## To do
All of the listing below must be repeated word for word. Pictures are the only thing to omit.

## Dataset content

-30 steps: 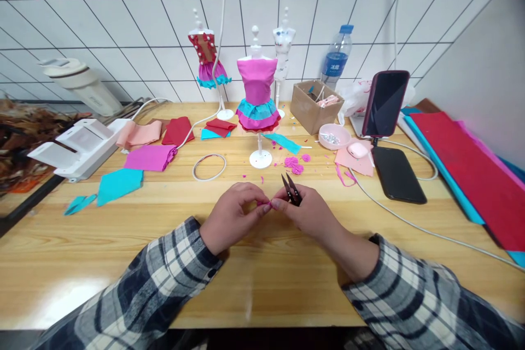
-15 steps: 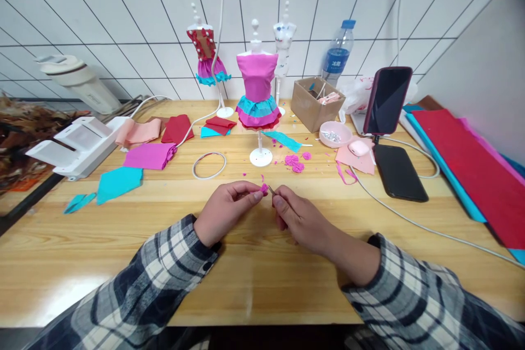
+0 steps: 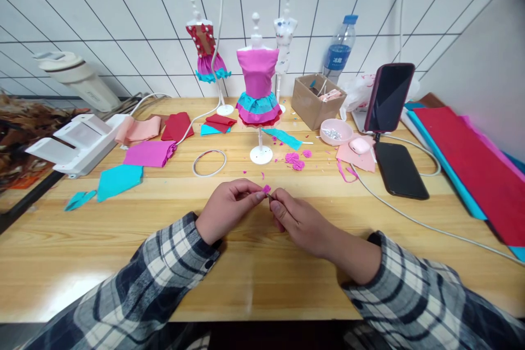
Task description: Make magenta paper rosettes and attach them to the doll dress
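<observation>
My left hand (image 3: pixel 233 205) pinches a small crinkled magenta paper piece (image 3: pixel 266 189) between thumb and forefinger. My right hand (image 3: pixel 298 216) is closed around a slim pointed metal tool (image 3: pixel 269 196), most of it hidden in the fingers; whether it is tweezers or small scissors I cannot tell. Its tip meets the paper piece at the left fingertips. Just beyond my hands stands a miniature dress form (image 3: pixel 257 71) in a magenta top and a turquoise, magenta and red ruffled skirt. Several magenta crinkled paper rosettes (image 3: pixel 292 158) lie right of its base.
A cable loop (image 3: pixel 209 163) and folded magenta paper (image 3: pixel 150 153) lie to the left. Toward the right are a pink bowl of beads (image 3: pixel 336 132), a cardboard box (image 3: pixel 315 103), a black phone (image 3: pixel 400 171) and red paper sheets (image 3: pixel 463 164). Two more dress forms stand behind.
The metal tip in my right hand has moved slightly left and down onto the magenta paper piece. My left hand has shifted a little to the right. The view has tilted slightly.
</observation>
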Available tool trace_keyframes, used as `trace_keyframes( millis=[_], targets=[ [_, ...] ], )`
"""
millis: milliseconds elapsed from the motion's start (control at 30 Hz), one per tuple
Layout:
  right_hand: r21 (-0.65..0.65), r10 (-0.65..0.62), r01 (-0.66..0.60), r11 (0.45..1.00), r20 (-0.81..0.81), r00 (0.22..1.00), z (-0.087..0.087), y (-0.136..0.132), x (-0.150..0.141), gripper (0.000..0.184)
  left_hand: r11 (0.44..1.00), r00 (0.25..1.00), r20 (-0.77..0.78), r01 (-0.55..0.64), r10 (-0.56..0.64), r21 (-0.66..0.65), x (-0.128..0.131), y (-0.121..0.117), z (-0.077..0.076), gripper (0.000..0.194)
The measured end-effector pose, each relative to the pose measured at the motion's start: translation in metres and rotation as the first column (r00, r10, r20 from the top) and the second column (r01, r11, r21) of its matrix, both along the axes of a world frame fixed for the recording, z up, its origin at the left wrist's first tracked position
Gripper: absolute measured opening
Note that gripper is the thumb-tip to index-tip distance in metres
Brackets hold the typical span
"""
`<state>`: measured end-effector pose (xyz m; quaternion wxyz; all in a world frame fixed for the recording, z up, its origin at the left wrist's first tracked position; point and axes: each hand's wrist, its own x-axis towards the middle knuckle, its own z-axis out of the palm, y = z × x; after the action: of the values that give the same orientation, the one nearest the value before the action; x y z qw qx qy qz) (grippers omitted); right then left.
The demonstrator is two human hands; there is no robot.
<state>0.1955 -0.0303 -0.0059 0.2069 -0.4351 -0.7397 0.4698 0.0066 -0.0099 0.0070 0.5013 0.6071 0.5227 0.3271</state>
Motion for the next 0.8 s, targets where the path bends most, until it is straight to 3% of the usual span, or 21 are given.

## Output
-30 steps: 
-15 steps: 
+0 steps: 
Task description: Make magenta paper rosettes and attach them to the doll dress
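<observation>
My left hand (image 3: pixel 233 205) pinches a small crinkled magenta paper piece (image 3: pixel 266 189) between thumb and forefinger. My right hand (image 3: pixel 298 216) is closed around a slim pointed metal tool (image 3: pixel 269 196), most of it hidden in the fingers; whether it is tweezers or small scissors I cannot tell. Its tip meets the paper piece at the left fingertips. Just beyond my hands stands a miniature dress form (image 3: pixel 257 71) in a magenta top and a turquoise, magenta and red ruffled skirt. Several magenta crinkled paper rosettes (image 3: pixel 292 158) lie right of its base.
A cable loop (image 3: pixel 209 163) and folded magenta paper (image 3: pixel 150 153) lie to the left. Toward the right are a pink bowl of beads (image 3: pixel 336 132), a cardboard box (image 3: pixel 315 103), a black phone (image 3: pixel 400 171) and red paper sheets (image 3: pixel 463 164). Two more dress forms stand behind.
The metal tip in my right hand has moved slightly left and down onto the magenta paper piece. My left hand has shifted a little to the right. The view has tilted slightly.
</observation>
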Available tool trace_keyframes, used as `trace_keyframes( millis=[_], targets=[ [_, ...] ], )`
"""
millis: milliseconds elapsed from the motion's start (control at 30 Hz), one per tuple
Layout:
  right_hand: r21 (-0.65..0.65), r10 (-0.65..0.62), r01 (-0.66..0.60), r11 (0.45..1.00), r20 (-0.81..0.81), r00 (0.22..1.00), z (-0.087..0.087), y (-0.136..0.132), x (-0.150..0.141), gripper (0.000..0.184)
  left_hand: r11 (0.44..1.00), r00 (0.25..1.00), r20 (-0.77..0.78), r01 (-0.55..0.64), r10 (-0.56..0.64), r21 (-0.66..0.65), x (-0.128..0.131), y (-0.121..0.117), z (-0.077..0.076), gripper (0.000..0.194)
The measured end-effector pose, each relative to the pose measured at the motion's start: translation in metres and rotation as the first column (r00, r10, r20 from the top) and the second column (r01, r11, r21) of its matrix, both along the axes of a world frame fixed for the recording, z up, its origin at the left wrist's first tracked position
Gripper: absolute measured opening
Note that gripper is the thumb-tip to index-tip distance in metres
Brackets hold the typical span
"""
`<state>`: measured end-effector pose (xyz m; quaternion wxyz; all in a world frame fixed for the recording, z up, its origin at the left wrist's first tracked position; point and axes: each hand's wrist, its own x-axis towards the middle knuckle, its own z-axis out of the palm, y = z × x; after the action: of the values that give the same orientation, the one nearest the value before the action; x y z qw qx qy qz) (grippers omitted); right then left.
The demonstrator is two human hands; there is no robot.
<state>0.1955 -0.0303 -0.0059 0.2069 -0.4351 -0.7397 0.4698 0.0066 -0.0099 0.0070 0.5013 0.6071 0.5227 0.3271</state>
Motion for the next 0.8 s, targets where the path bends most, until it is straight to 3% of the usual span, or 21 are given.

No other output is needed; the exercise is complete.